Le journaliste-réalisateur australien, connu pour son opposition aux guerres d’agression impérialistes, a publié une tribune le 5 août sur son blog, reprise ensuite sur Truthdig, sous le titre « Les signes d’une guerre nucléaire avec la Russie. » Pilger y fait référence à la nouvelle de Nevil Shute On the beach (1957), sur le monde post IIIe guerre mondiale, qu’il a terminé de lire « au moment où le Congrès américain votait une loi de guerre économique contre la Russie, la seconde puissance nucléaire mondiale. Rien ne justifiait ce vote malsain, si ce n’est une perspective de pillage. Leur seul but semble être la guerre – une guerre réelle. Une provocation aussi extrême ne peut rien suggérer d’autre. C’est comme si ils en mourraient d’envie... (…) Un coup [d’Etat] est en cours contre l’homme qui occupe la Maison-Blanche. Non pas parce que c’est un être odieux, mais parce qu’il ne veut pas de guerre contre la Russie. Cet éclair de lucidité, ou peut-être de simple pragmatisme, est un véritable blasphème pour les gardiens de la sécurité nationale qui veillent sur un système basé sur la guerre, le contrôle social, l’armement, les menaces et le capitalisme extrême. Martin Luther King les appelait ’les plus grands fournisseurs de violence du monde d’aujourd’hui’ ».

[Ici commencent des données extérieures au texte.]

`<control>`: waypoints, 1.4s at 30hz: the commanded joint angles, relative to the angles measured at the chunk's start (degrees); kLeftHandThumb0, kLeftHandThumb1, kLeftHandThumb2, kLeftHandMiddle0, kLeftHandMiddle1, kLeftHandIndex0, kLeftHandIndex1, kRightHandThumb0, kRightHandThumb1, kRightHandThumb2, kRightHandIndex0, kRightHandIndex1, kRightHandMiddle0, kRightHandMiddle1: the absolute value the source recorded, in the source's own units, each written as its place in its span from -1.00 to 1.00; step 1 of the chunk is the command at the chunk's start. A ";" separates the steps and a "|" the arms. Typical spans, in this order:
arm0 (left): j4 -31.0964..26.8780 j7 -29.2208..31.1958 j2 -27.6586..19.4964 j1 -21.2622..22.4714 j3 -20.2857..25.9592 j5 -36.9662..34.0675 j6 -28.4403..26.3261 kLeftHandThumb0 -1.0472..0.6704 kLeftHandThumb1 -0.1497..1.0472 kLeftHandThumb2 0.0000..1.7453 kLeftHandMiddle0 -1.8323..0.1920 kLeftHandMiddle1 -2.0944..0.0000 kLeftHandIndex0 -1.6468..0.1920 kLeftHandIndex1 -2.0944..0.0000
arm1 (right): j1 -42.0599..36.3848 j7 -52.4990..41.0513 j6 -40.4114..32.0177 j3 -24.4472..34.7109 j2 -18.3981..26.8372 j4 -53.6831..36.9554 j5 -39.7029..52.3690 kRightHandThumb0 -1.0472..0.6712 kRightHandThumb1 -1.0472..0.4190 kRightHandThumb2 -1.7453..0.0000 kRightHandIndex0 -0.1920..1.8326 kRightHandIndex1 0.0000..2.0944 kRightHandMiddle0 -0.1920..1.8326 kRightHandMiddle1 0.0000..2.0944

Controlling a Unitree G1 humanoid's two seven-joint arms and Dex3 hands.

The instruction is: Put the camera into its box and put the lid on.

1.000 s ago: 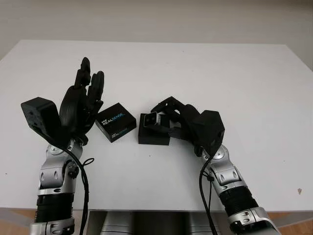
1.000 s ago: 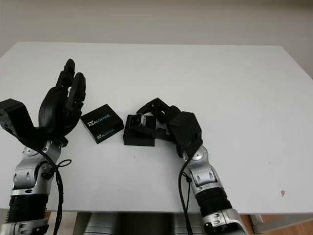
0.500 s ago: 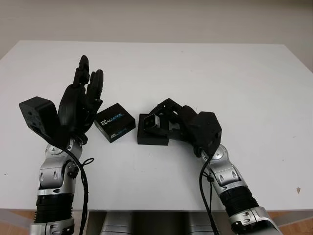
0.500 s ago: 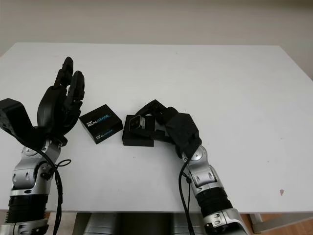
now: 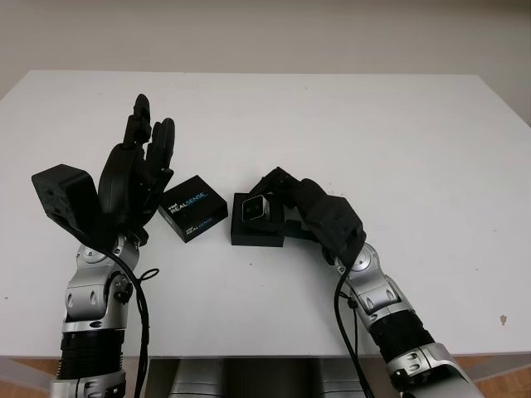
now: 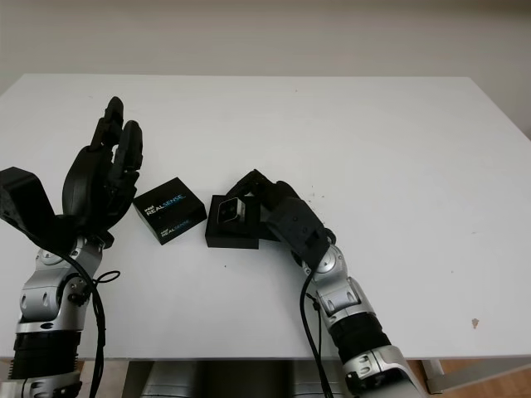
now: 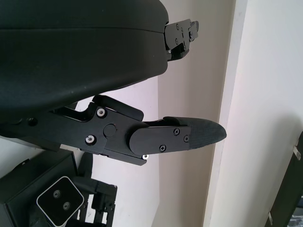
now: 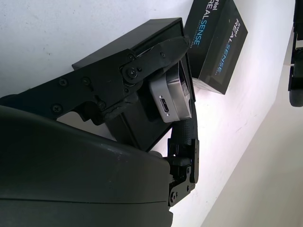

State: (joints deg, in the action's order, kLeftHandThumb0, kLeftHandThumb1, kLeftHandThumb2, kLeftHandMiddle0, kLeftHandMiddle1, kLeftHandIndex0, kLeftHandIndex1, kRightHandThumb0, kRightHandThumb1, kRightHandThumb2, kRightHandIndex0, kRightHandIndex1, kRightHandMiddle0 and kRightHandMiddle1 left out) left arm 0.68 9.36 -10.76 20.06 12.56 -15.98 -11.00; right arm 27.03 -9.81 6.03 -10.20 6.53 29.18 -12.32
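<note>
Camera (image 5: 254, 209), a small silver block with a dark lens face, sits over the open black box (image 5: 257, 232) at table centre, pinched by the right hand (image 5: 286, 199), not yet let go. Lid (image 5: 192, 207), a matte black carton with printed lettering, lies at the box's 9 o'clock, unplaced. Left hand (image 5: 137, 178) is open, raised beyond the lid at 9 o'clock.

Left wrist view: the camera's pale square face (image 7: 60, 207) shows beside one flat, dark finger (image 7: 189, 137).

Right wrist view: fingers (image 8: 156, 54) clamp the camera's brushed-metal end (image 8: 171, 97), port visible, above the box's cavity (image 8: 142, 116). Seating and lidding remain, I'd judge.
</note>
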 commanded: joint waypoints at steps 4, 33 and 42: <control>-1.02 0.57 -0.64 -0.02 0.21 -0.35 0.04 -0.56 1.00 -0.51 1.00 1.00 1.00 1.00 | 0.07 -0.40 1.11 -2.56 1.62 -0.71 -3.10 -0.45 -0.85 0.94 -0.63 -0.98 -0.69 0.24; -1.21 1.90 -1.78 -0.02 0.20 -0.31 -0.80 -0.56 1.00 -0.50 1.00 1.00 1.00 1.00 | -5.97 3.76 5.71 -3.27 20.61 -28.14 -23.42 -0.55 -0.97 0.88 -0.81 -0.90 -0.64 -0.88; -1.43 2.11 -1.76 0.13 0.21 -0.55 -1.36 -0.56 1.00 -0.50 1.00 1.00 1.00 1.00 | -6.76 2.02 13.76 -8.15 24.83 -25.52 -29.39 -0.79 -1.00 0.39 -0.83 -0.95 -0.75 -0.96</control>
State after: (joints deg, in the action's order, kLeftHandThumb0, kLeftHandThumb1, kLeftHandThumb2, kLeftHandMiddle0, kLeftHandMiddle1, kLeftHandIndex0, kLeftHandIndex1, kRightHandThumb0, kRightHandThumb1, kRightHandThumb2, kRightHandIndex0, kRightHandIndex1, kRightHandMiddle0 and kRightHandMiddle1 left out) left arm 0.23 11.28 -12.16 19.99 12.62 -16.07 -12.21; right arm 20.13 -7.49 18.96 -17.85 30.82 3.01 -41.52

John Pilger identifie les causes de cette attitude folle du Congrès américain dans le processus de lobotomie, qui touche la population dans son ensemble, ayant altéré le sens-même de l’histoire, remplacée progressivement par ce que Time Magazine appelle « un éternel présent » ; il cite notamment Harold Pinter décrivait cela comme « une manipulation du pouvoir à l’échelle mondiale, tout en se travestissant en la force du bien universel ; une hypnotisation brillante, même très spirituelle, très réussie, créant l’illusion que rien n’est jamais réellement arrivé. (…) Même au moment où des événements se déroulent, il ne se passe rien. Cela ne compte pas. Cela n’a pas d’intérêt. »

Il est donc temps de balayer l’illusion, amplifiée par la quiétude et la chaleur estivales, d’un monde où rien ne se passe à l’extérieur du bocal local. Des choses graves sont en cours ; les solutions existent, attendant que des éclaireurs courageux s’en saisissent et les brandissent sur la place publique.